In re CL, 04-362.

Decision Date15 March 2005
Docket NumberNo. 04-362.,04-362.
Citation878 A.2d 207
PartiesIn re C.L., Juvenile.
CourtVermont Supreme Court

Present: REIBER, C.J., DOOLEY, JOHNSON and SKOGLUND, JJ., and ALLEN, Chief Justice (Ret.), Specially Assigned.

ENTRY ORDER

¶ 1. Father appeals from a family court order terminating his parental rights to the minor C.L. He contends the court committed reversible error because the evidence failed to show that either: (1) he was an unfit parent; or (2) granting him custody would be contrary to the child's best interests. We affirm.

¶ 2. C.L. was born on October 31, 2002. The Department of Social and Rehabilitation Services (now known as the Department for Children and Families, or DCF) immediately took custody of C.L. and placed her in a foster home, where she has remained to this day. Mother's oldest child resides with her father. The middle child, T.L., was already in DCF custody at the time of C.L.'s birth as a result of mother's ongoing substance abuse, mental health, and parenting problems. Mother voluntarily relinquished her parental rights to T.L. in January 2003. Her parental rights to C.L. were terminated in July 2003. C.L. was then nine months old.

¶ 3. The identity of C.L.'s father was initially unknown, although one man identified by mother as the putative father had been tested and proven not to be the biological father. K.L. (hereafter "father") testified that he ran into mother around the time of her termination hearing in July 2003, and learned for the first time about C.L.'s existence and that he might be the father. Father had known mother for nearly twenty years. They had been involved romantically many years earlier, for a period of six months to one year, and renewed their sexual relationship in 2002. Father acknowledged that he had contact with mother on two or three occasions after C.L. was conceived, but claimed that she never told him about the pregnancy. After learning about C.L., father contacted DCF, which scheduled a paternity test for September 2003. Father failed to appear for the test (he later claimed not to have received notice), and a second test was scheduled for October. The results showed him to be the biological father.

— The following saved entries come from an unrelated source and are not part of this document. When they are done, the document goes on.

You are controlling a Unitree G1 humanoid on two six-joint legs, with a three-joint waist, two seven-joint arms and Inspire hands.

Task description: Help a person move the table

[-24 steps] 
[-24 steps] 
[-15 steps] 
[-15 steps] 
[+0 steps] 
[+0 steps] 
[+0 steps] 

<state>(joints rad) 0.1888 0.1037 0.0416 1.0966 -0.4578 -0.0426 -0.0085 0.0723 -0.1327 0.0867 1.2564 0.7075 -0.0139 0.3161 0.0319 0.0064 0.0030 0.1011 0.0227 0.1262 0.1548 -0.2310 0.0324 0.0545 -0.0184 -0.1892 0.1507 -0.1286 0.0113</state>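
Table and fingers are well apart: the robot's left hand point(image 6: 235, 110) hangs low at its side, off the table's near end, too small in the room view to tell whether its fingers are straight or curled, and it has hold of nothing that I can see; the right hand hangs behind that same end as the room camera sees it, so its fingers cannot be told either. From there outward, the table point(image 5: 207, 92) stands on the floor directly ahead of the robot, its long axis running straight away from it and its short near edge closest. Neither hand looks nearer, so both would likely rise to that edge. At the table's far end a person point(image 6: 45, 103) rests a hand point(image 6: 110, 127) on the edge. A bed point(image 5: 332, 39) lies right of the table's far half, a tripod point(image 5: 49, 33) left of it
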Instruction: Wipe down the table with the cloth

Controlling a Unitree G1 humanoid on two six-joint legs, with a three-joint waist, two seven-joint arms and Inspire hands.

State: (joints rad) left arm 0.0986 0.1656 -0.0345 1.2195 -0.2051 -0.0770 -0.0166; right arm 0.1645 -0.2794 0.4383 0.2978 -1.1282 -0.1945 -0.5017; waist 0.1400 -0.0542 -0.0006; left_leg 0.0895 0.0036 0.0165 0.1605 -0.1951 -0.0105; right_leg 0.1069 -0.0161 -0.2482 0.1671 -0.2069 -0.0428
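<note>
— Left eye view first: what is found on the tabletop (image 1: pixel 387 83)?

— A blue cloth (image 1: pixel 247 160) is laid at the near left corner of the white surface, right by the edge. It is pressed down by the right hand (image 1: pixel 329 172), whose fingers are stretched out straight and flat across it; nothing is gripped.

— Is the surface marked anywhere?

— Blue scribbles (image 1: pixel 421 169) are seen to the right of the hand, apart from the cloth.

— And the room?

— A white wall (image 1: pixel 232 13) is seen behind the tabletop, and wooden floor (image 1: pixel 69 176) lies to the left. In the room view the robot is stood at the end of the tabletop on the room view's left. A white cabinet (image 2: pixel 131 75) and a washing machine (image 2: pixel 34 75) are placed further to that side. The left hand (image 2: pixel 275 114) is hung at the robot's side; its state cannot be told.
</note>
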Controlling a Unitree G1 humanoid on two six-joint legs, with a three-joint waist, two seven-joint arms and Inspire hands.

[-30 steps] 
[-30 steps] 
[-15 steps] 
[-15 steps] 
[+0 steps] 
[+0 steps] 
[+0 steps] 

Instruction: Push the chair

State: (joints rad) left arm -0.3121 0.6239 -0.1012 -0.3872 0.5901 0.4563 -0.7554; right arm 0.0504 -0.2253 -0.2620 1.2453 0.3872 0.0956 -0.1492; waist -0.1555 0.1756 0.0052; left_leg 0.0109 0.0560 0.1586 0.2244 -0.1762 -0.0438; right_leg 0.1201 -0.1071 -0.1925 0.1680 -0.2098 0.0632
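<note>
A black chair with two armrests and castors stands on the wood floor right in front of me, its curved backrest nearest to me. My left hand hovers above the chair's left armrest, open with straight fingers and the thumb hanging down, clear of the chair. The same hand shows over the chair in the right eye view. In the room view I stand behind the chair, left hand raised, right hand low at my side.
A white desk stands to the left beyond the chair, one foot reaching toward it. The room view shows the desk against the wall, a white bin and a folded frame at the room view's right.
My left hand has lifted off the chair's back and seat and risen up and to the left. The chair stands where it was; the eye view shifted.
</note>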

¶ 4. At a status conference on November 14, 2003, two weeks after the test results, father's attorney informed the court that father had met C.L. and the foster mother, and that there had been some discussion about working things out "so that [C.L.] is free for adoption." Accordingly, counsel suggested continuing the matter for thirty days "to resolve the matter amicably." At the rescheduled conference in December, however, the court learned that father had apparently changed his mind, and now wanted custody of C.L ¶ 5. A one-day termination hearing was held in February 2004. C.L. was then almost sixteen months old. As noted, father testified that he was unaware of C.L. for about nine months. Father acknowledged that he had offered no financial or other support to C.L. after learning of the child, but asserted that he had "mentioned" to his lawyer that he was "willing to pay child support." Prior to the hearing, father had two one-hour visits with C.L. and her foster mother. From his observations during these visits, father concluded that the two had "a mother-daughter relationship." He also conceded that C.L.'s foster parents appeared to have taken extremely good care of her, that it would take six months to one year for C.L. to adjust to a change of custody, and that it was not in C.L.'s best interests to separate from the only parents she had ever known. Under further examination by his own attorney, father amended his testimony to claim that a change of custody would be in C.L.'s best interests. Father testified that he was ready and able to assume parental responsibilities. Although he has a lengthy criminal record—including convictions of unlawful mischief, disorderly conduct, retail theft, and simple assault—father claimed to have attained a stable lifestyle; he had recently been given custody of his two young children by his former girlfriend, and owned a taxi service.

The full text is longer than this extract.